Perhaps your anti-venom or your snake on the pole when it comes to what you keep in the shadows, those topics you hide from, is something else…perhaps therapy, or a book club, a class, or other safe spaces where you can explore difficult topics.

Jesus reminds Nicodemus of the promise of life at the root of God’s sending God’s son to the world. And Jesus reminds Nicodemus of God’s mission in the world, through Christ, which is not to condemn (because we do enough of that by ourselves already!)- but to save.

As we continue in the season of lent, Lent can be a time we dread. But it can also be a time to find the abundant life through Christ in unexpected places. For me, this year, Lent has been a time where I’ve revisited my old “frenemy” – money and my relationship to it. It’s been a time to question why do I tend to keep it in the shadows, why don’t I talk about it more? To question why don’t I share that I tithe, not the full 10% but that I am working up to it?
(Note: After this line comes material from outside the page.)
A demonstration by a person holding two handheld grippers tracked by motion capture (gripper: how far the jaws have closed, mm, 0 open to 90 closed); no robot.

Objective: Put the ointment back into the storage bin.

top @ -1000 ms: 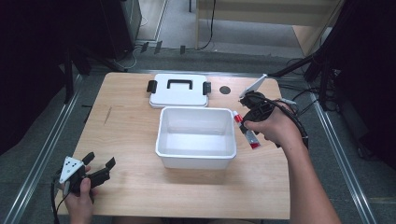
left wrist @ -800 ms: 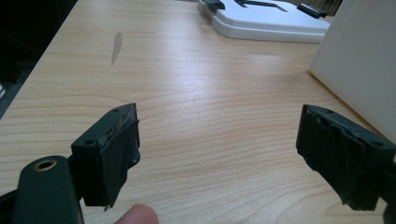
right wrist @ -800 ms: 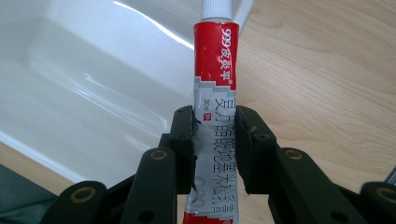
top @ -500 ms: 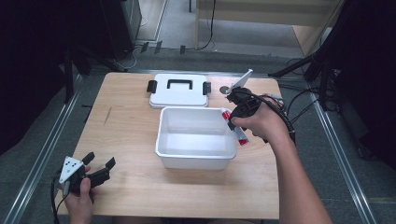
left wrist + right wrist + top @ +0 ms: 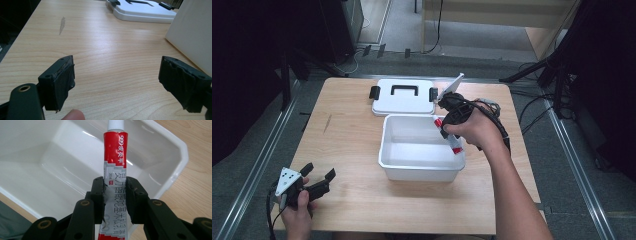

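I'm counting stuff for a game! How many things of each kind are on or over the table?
White box: 1
White lid: 1
Red and white tube: 1
Grippers: 2, the left gripper and the right gripper
Total: 5

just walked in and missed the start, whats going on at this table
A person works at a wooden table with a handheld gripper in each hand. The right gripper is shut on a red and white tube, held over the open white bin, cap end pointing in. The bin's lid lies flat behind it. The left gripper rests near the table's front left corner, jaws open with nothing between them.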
And encourage others to do the same who might be in the same situation.  And its been a time to challenge myself to talk about my money and giving practices more, so that what I do with it isn’t just a matter of my personal life, but so that it can be one more resource I lift up for the whole community, for all to see, learn from, and draw life from it. 

My hope, dear friends, is that this Lent, we would ALL find the life that Christ invites us to in unexpected places. That we would bring to light topics that we don’t normally talk about, or consider Lenten practices we don’t normally consider,  as a first step to taking the opportunity that Christ gives us to receive that life and healing and WHOLENESS in places we thought only held discomfort, bad news and pain. That we would receive with faith the abundant grace and healing through Christ that God offers us every day. AMEN.